◆ **TASK STATEMENT**: Going through the material below, please gather all lines with the word "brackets" in them.

◆ **DATA FOR THE TASK**:
┄┄┄┄┄┄┄┄┄┄┄┄┄┄┄┄┄┄┄┄
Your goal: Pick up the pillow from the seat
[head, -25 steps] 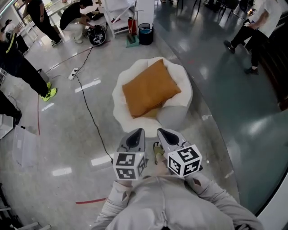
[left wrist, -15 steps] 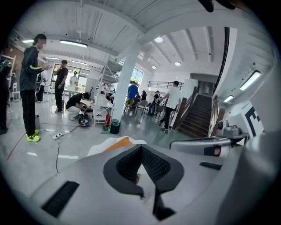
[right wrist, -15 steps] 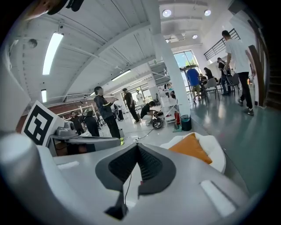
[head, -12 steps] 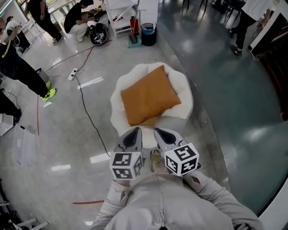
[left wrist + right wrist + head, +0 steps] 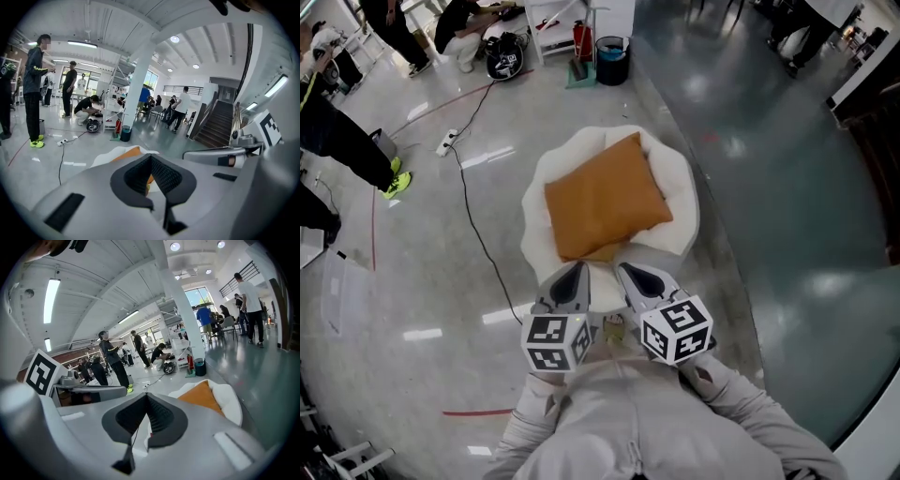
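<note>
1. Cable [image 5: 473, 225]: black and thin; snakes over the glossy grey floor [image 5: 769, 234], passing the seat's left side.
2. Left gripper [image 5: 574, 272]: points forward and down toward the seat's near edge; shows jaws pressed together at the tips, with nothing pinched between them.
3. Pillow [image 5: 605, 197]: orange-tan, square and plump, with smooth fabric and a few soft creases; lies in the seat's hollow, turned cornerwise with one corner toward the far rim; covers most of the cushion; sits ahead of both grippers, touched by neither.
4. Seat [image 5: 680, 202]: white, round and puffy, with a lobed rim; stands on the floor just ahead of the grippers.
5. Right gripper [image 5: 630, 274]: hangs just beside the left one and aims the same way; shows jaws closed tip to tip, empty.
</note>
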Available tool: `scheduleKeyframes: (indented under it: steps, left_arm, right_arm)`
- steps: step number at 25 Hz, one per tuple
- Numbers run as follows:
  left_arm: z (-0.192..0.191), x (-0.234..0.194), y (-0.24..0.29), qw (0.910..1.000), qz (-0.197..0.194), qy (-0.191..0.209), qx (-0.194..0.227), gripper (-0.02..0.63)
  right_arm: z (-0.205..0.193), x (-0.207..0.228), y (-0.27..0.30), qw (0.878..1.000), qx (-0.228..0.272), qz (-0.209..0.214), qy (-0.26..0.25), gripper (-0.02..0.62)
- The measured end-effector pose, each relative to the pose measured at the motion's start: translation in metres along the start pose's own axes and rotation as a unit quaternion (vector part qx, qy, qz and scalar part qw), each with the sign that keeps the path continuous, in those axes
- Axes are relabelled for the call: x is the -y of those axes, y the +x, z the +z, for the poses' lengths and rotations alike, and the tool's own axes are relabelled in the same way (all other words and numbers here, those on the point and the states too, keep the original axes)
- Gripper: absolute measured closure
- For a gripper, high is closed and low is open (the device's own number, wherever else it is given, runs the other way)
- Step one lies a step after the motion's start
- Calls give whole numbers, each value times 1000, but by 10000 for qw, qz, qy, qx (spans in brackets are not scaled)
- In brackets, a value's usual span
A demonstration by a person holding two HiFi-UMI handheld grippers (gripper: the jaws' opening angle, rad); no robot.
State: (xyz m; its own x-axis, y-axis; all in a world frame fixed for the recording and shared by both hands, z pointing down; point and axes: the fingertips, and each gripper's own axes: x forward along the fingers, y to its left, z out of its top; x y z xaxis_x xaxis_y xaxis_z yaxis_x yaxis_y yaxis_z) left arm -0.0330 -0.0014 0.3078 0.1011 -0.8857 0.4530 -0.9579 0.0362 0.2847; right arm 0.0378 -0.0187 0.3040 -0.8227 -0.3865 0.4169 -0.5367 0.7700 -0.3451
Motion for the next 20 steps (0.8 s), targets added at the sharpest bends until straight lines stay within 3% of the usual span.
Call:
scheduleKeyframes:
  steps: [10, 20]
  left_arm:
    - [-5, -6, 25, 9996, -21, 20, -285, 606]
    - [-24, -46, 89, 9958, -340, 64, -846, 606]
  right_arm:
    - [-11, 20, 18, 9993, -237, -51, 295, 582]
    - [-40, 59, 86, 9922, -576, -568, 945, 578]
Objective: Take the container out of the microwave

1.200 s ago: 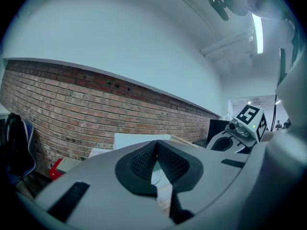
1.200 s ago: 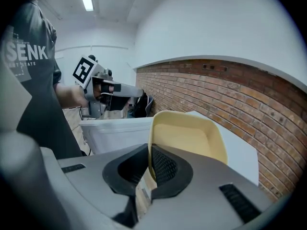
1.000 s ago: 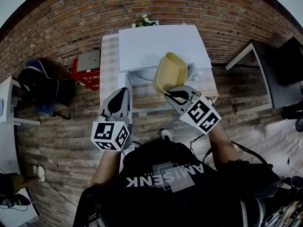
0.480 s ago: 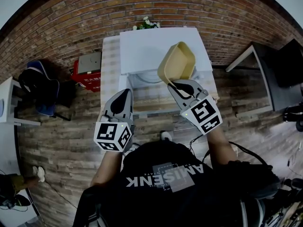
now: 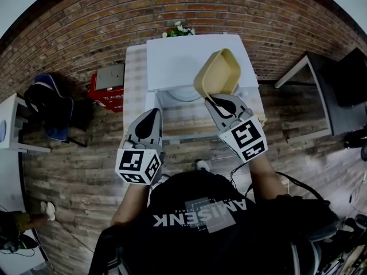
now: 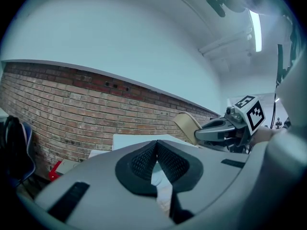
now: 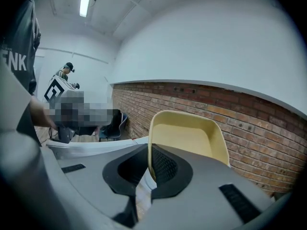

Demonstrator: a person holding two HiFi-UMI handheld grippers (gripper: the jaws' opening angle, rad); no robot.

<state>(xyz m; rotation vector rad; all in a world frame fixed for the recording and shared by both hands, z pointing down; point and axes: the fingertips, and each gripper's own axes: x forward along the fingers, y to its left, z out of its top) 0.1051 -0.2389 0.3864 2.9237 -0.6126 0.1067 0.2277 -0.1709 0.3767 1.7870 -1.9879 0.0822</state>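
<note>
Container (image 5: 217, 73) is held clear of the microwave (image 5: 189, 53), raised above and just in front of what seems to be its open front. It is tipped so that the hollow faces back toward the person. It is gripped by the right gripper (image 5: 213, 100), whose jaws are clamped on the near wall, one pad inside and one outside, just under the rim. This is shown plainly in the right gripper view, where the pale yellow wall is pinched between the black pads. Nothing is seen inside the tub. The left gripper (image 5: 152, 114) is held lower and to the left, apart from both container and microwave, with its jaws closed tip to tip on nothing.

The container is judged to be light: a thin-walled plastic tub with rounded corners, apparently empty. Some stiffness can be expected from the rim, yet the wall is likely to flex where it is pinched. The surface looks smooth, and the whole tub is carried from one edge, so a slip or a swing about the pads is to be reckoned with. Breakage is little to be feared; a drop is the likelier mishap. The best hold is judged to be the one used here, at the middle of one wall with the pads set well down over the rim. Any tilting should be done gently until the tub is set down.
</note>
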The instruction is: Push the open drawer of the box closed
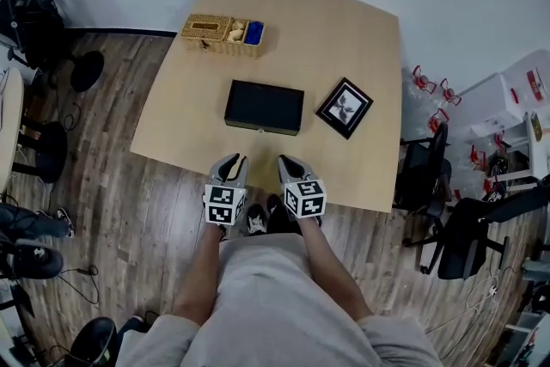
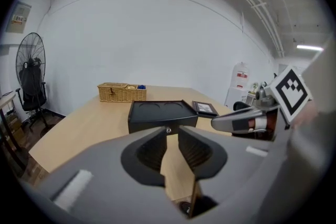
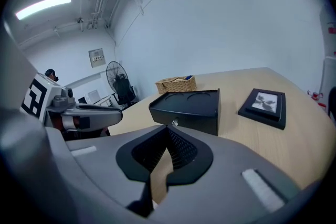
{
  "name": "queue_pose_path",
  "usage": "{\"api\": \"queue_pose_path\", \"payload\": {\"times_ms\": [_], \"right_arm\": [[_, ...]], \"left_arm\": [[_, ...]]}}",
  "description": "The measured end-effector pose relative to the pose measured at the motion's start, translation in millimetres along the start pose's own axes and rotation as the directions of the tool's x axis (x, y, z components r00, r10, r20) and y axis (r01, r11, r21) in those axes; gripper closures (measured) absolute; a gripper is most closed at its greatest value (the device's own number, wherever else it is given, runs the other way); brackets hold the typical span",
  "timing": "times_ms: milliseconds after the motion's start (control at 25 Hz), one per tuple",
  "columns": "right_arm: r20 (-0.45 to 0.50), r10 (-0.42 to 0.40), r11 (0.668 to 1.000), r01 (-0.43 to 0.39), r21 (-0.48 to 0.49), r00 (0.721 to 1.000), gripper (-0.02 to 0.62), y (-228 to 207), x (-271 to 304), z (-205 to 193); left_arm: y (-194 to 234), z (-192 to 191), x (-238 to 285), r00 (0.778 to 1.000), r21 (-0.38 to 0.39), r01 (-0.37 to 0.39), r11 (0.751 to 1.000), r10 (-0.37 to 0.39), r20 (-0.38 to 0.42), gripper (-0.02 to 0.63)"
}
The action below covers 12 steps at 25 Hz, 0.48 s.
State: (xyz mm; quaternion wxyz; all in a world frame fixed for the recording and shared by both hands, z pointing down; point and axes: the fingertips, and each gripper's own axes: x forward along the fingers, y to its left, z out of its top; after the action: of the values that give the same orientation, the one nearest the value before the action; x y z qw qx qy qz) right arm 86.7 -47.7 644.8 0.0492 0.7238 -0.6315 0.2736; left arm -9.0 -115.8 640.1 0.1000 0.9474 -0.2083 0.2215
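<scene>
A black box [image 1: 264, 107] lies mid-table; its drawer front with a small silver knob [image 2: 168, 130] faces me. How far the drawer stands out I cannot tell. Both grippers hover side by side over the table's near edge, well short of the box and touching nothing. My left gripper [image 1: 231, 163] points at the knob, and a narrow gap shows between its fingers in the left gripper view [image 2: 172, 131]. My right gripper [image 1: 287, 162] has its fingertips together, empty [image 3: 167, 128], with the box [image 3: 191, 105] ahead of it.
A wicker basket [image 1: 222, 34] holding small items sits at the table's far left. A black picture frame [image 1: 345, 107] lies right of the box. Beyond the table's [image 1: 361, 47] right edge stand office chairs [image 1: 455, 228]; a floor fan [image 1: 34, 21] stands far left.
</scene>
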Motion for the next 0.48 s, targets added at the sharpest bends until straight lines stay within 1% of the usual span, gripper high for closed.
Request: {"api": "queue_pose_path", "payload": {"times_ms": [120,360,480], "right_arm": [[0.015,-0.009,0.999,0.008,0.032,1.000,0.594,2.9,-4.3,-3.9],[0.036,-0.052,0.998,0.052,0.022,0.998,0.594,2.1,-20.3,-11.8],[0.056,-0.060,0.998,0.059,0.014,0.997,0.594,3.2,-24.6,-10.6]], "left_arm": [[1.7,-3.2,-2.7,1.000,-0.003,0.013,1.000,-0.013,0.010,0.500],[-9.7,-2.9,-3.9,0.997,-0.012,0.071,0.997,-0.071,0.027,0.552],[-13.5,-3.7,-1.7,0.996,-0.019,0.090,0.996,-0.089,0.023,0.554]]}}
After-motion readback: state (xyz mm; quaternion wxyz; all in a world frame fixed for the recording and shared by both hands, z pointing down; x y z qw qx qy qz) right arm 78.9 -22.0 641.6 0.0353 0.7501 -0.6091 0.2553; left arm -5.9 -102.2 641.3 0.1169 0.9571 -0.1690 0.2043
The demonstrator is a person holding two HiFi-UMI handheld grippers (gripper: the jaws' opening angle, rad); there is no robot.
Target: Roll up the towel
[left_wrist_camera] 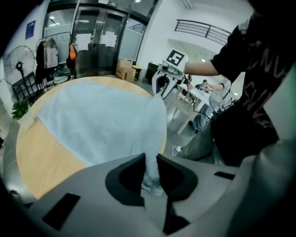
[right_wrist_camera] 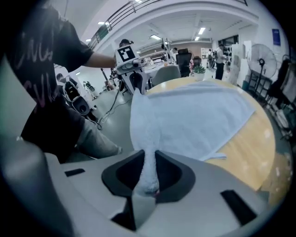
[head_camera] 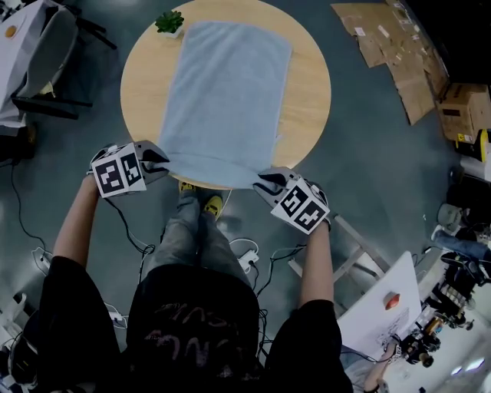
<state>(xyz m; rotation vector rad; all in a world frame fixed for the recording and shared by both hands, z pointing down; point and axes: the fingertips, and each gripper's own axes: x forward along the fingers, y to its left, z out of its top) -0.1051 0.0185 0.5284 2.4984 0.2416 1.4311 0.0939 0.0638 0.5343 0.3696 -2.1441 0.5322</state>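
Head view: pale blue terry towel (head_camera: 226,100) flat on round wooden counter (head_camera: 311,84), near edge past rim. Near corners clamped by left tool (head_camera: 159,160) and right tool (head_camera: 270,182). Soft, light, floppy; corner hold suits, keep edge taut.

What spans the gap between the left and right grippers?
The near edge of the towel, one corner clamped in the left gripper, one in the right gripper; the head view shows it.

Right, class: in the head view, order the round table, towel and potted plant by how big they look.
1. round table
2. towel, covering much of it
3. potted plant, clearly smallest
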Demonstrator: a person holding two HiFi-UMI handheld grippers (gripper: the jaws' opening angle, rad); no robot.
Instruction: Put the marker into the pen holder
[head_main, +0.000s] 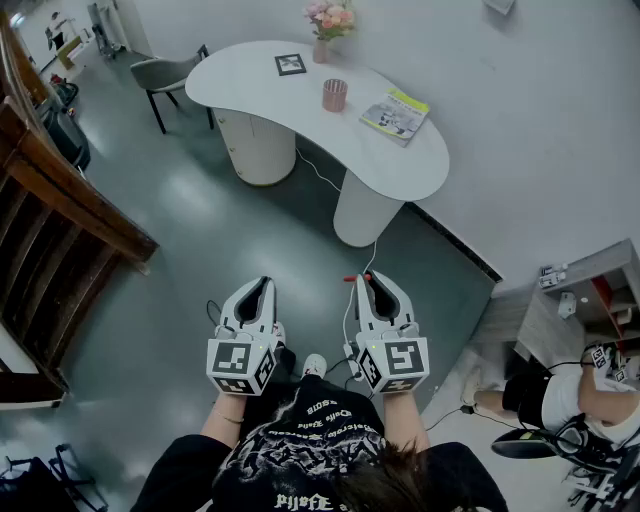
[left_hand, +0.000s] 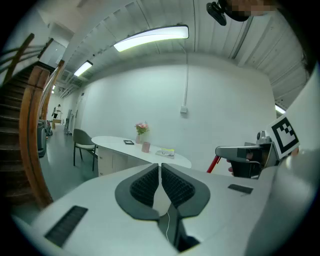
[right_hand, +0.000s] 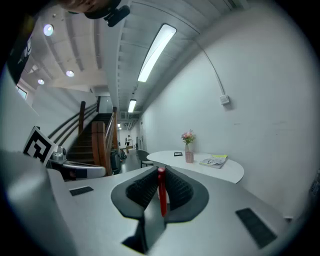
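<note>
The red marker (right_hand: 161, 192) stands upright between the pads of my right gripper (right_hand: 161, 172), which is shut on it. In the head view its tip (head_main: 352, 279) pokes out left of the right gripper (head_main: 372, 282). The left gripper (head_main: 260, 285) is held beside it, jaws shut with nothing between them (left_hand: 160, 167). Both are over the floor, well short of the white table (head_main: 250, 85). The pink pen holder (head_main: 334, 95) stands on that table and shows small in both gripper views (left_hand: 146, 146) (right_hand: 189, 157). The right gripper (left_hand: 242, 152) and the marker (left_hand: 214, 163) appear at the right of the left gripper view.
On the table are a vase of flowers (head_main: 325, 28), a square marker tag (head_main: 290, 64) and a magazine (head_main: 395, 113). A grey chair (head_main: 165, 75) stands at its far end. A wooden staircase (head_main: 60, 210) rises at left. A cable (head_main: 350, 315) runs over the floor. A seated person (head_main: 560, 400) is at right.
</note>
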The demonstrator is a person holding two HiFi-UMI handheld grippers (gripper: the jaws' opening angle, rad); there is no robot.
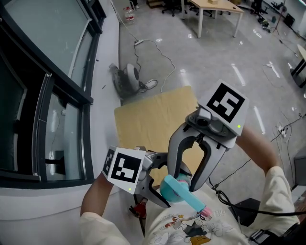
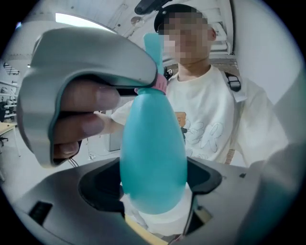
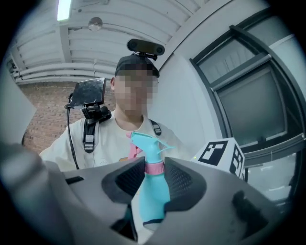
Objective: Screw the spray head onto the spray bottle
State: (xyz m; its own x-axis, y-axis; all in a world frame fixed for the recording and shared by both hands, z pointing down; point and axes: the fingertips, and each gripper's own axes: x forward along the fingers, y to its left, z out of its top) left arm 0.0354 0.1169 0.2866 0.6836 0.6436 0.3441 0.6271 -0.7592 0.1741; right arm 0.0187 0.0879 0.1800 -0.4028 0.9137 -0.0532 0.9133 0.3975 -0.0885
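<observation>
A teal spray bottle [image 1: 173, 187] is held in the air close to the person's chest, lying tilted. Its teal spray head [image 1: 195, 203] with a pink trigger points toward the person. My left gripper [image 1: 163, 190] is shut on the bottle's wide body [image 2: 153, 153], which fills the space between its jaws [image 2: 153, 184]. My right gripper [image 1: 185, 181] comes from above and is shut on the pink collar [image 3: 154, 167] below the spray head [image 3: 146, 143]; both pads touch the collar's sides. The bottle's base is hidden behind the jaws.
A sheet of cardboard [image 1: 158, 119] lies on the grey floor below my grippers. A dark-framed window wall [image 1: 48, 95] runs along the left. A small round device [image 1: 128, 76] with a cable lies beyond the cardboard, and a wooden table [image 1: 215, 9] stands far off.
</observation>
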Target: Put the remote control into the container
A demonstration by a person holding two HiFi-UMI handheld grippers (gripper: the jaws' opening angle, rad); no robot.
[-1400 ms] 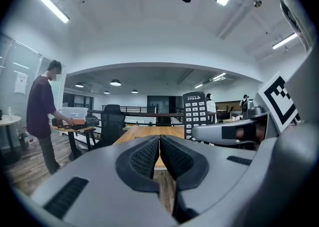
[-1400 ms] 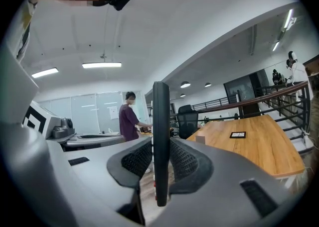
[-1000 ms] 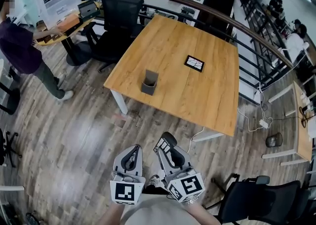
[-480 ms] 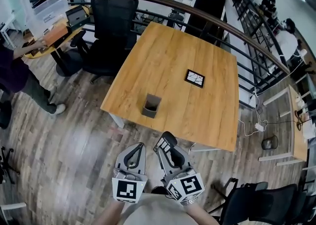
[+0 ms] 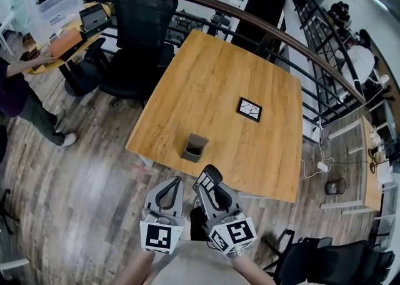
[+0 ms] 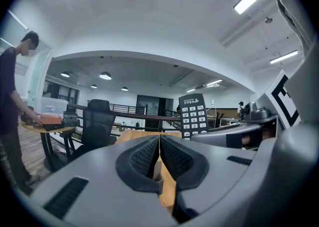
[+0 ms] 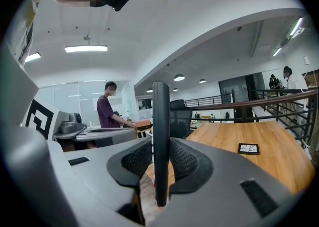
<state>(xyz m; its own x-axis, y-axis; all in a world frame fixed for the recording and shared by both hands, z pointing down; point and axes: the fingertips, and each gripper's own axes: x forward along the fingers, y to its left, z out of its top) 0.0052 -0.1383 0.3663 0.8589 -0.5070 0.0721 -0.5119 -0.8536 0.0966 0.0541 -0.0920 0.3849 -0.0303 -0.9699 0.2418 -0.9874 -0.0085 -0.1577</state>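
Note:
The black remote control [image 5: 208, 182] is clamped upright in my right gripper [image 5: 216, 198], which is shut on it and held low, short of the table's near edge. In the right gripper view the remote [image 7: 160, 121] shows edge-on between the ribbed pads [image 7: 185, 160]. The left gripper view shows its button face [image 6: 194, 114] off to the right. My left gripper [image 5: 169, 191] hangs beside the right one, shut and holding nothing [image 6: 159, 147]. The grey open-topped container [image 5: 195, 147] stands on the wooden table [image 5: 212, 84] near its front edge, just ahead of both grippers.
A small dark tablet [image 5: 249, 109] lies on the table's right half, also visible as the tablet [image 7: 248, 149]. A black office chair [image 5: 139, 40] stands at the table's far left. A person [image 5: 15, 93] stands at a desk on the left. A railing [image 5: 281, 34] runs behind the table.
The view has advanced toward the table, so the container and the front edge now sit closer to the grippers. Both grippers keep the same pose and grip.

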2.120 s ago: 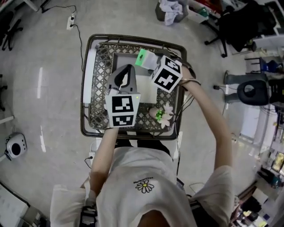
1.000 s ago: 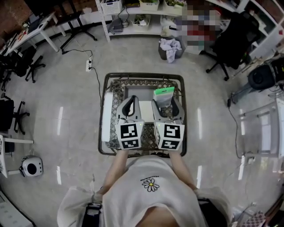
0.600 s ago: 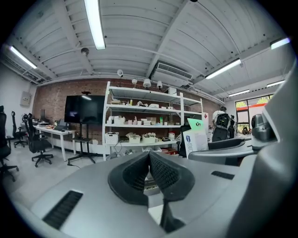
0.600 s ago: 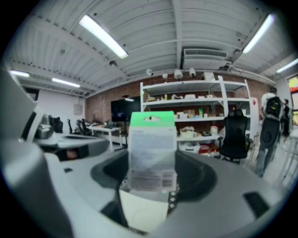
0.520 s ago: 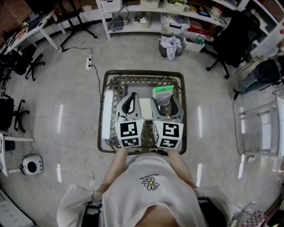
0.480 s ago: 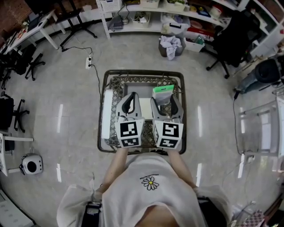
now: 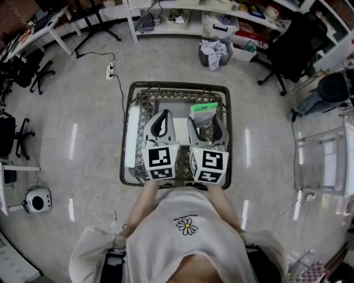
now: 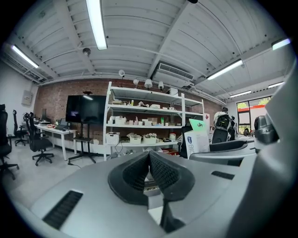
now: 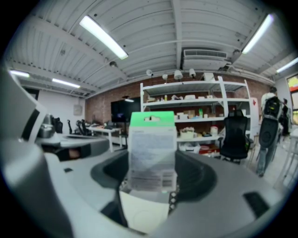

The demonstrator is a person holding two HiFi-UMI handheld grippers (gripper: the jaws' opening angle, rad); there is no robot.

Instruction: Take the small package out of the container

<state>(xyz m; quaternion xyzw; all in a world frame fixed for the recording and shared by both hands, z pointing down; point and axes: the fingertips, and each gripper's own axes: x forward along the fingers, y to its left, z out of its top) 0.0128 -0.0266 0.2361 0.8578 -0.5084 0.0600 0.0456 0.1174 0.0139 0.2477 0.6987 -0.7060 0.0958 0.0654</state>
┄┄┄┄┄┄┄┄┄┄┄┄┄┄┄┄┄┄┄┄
◆ **ANSWER SPACE**:
- Calls give whole numbers, each value times 1000, but by 10000 for qw, qz, qy, qx (spans in brackets are not scaled)
- In brackets, a value's usual span
  "description": "The measured end-effector pose relative to the pose measured at the motion's start, translation in millimetres along the start pose's own axes and rotation as the directions of the tool's x axis (x, y, z components r00, r10, r20) and y axis (r01, r11, r21) in those axes; gripper closures (measured) absolute; a gripper is most closed at its greatest value (the device's own number, wherever else it is given, runs the other way); brackets hold the typical span",

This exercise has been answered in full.